» ACTIVITY:
Practice item. Set the material below down again exactly, with no pictures.

__________

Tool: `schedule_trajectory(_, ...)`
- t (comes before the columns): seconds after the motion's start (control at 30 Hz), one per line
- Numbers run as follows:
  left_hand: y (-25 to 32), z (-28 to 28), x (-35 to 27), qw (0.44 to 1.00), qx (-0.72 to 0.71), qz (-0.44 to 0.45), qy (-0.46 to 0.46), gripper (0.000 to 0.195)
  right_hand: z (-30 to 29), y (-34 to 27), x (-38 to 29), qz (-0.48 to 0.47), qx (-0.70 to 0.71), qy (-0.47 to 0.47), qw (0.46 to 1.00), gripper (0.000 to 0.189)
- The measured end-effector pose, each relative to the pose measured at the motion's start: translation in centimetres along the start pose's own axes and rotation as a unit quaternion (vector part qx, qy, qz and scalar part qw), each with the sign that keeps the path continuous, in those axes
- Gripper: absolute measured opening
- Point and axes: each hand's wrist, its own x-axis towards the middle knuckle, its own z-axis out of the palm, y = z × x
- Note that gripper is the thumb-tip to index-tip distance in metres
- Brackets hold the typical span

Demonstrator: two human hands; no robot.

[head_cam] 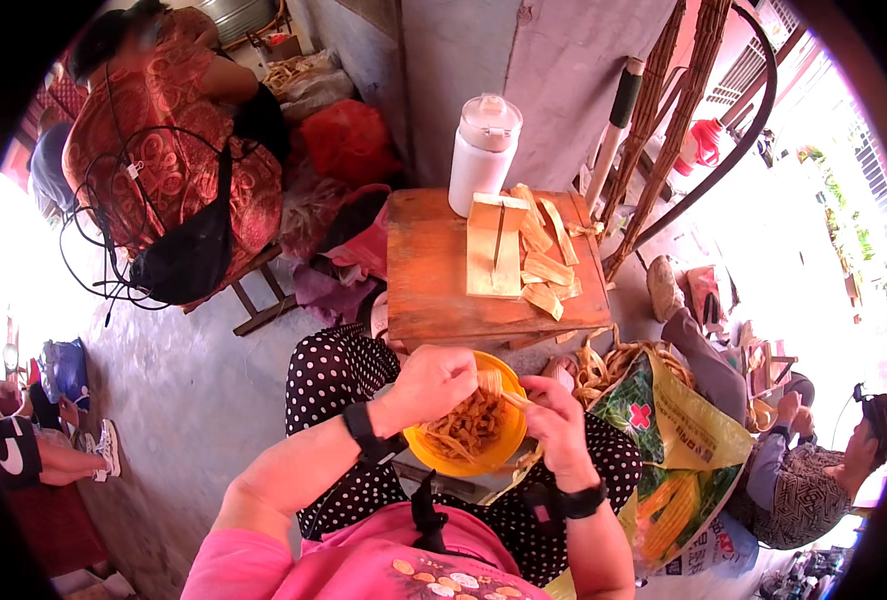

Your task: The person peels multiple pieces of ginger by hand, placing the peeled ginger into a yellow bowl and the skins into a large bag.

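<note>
My left hand (436,382) and my right hand (559,424) meet above a yellow plastic bowl (514,439). A pale tan, fibrous-looking strip (493,381) is held between them, folded or coiled near my left fingertips. Its straight end runs into my right fingers. In the bowl lie many small curled brown-tan pieces (469,427). Just beyond it stands a small wooden stool (428,262). On this rest a pale wooden block (492,259) with a raised far end and a thin dark line along it, and several flat tan strips (552,266).
A white lidded bottle (481,161) stands at the stool's back. Right of my knees lies a printed sack (661,442) beside long tan strips (608,364). Seated people (180,150) (803,480) are at upper left and right. Wooden poles (653,127) lean at the wall.
</note>
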Motion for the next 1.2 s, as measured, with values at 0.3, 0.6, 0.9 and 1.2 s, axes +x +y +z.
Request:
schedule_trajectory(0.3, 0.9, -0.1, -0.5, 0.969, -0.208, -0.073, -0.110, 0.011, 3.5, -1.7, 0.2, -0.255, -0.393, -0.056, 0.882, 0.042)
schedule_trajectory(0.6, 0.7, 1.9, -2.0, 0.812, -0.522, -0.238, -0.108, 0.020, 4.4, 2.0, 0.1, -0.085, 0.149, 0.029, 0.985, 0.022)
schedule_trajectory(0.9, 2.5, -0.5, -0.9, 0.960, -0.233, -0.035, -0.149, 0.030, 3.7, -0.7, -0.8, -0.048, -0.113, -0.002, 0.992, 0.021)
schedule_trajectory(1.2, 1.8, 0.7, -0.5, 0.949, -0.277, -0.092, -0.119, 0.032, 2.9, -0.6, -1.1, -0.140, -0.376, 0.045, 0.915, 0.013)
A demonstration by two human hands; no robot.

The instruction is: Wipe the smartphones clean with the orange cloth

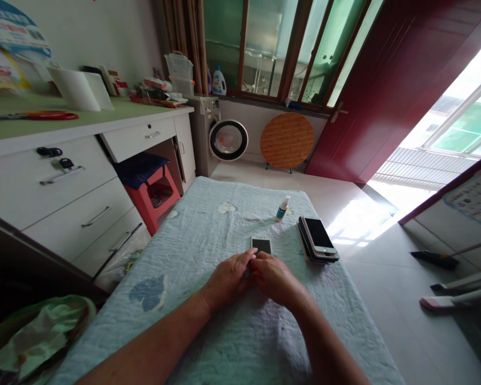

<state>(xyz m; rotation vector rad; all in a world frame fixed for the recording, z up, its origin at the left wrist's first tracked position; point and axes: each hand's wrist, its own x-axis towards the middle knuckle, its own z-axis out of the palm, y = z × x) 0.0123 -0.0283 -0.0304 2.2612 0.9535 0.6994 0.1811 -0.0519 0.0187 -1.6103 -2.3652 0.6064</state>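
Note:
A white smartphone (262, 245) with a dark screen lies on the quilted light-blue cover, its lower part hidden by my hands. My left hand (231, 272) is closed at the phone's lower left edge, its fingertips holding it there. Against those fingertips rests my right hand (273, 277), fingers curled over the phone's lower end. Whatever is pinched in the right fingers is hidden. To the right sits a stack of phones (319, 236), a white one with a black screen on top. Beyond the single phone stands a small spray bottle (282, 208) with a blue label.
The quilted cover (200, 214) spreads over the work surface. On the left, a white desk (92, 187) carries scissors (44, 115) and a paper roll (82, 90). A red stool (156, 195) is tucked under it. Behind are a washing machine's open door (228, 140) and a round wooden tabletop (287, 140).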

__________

» SOLUTION:
Tool: `schedule_trajectory(_, ...)`
- t (comes before the columns): seconds after the motion's start (control at 30 Hz), one per line
- Numbers run as follows:
  left_hand: y (-25 to 32), z (-28 to 28), x (-35 to 27), qw (0.44 to 1.00), qx (-0.72 to 0.71), qz (-0.44 to 0.45), qy (-0.46 to 0.46), gripper (0.000 to 0.195)
  right_hand: z (-30 to 29), y (-34 to 27), x (-38 to 29), qz (-0.48 to 0.47), qx (-0.70 to 0.71), qy (-0.47 to 0.47), qw (0.46 to 1.00), gripper (0.000 to 0.189)
- The measured end-effector pose, each relative to the pose measured at the motion's start: translation in centimetres along the start pose's own axes and rotation as a unit quaternion (vector part qx, qy, qz and scalar part qw), each with the sign that keeps the path continuous, in those axes
- Gripper: absolute measured opening
- Point and axes: each hand's wrist, its own x-axis towards the middle knuckle, its own z-axis out of the palm, y = z × x
- Note that gripper is the thumb-tip to index-tip distance in metres
- Brackets hold the typical span

Demonstrator: two human hands; no robot.

[head_cam] 

Your task: The person peels multiple pieces of ginger by hand, placing the peeled ginger into a yellow bowl and the skins into a large bag.

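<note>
My left hand (436,382) and my right hand (559,424) meet above a yellow plastic bowl (514,439). A pale tan, fibrous-looking strip (493,381) is held between them, folded or coiled near my left fingertips. Its straight end runs into my right fingers. In the bowl lie many small curled brown-tan pieces (469,427). Just beyond it stands a small wooden stool (428,262). On this rest a pale wooden block (492,259) with a raised far end and a thin dark line along it, and several flat tan strips (552,266).
A white lidded bottle (481,161) stands at the stool's back. Right of my knees lies a printed sack (661,442) beside long tan strips (608,364). Seated people (180,150) (803,480) are at upper left and right. Wooden poles (653,127) lean at the wall.
</note>
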Motion for the next 1.2 s, as measured, with values at 0.3, 0.6, 0.9 and 1.2 s, axes +x +y +z.
Request:
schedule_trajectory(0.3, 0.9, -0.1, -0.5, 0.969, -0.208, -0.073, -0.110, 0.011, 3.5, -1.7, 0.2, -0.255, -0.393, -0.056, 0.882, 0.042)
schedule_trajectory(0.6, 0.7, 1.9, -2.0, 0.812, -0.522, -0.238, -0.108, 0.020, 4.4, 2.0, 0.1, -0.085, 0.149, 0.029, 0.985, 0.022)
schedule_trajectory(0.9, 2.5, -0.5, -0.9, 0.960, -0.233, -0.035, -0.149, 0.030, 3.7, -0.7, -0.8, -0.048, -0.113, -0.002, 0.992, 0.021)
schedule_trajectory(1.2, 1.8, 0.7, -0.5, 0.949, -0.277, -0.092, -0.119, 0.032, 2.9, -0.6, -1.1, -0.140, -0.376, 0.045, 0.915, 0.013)
A demonstration by two human hands; no robot.

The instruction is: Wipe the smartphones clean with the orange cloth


<state>(xyz m; rotation vector rad; all in a world frame fixed for the recording, z up, its origin at the left wrist's first tracked position; point and axes: each hand's wrist, its own x-axis towards the middle knuckle, its own z-axis out of the palm, y = z × x) 0.0123 -0.0283 -0.0304 2.2612 0.9535 0.6994 0.1811 -0.0519 0.0187 -1.6103 -2.3652 0.6064</state>
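Note:
A white smartphone (262, 245) with a dark screen lies on the quilted light-blue cover, its lower part hidden by my hands. My left hand (231, 272) is closed at the phone's lower left edge, its fingertips holding it there. Against those fingertips rests my right hand (273, 277), fingers curled over the phone's lower end. Whatever is pinched in the right fingers is hidden. To the right sits a stack of phones (319, 236), a white one with a black screen on top. Beyond the single phone stands a small spray bottle (282, 208) with a blue label.
The quilted cover (200, 214) spreads over the work surface. On the left, a white desk (92, 187) carries scissors (44, 115) and a paper roll (82, 90). A red stool (156, 195) is tucked under it. Behind are a washing machine's open door (228, 140) and a round wooden tabletop (287, 140).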

The answer has been given in its entirety.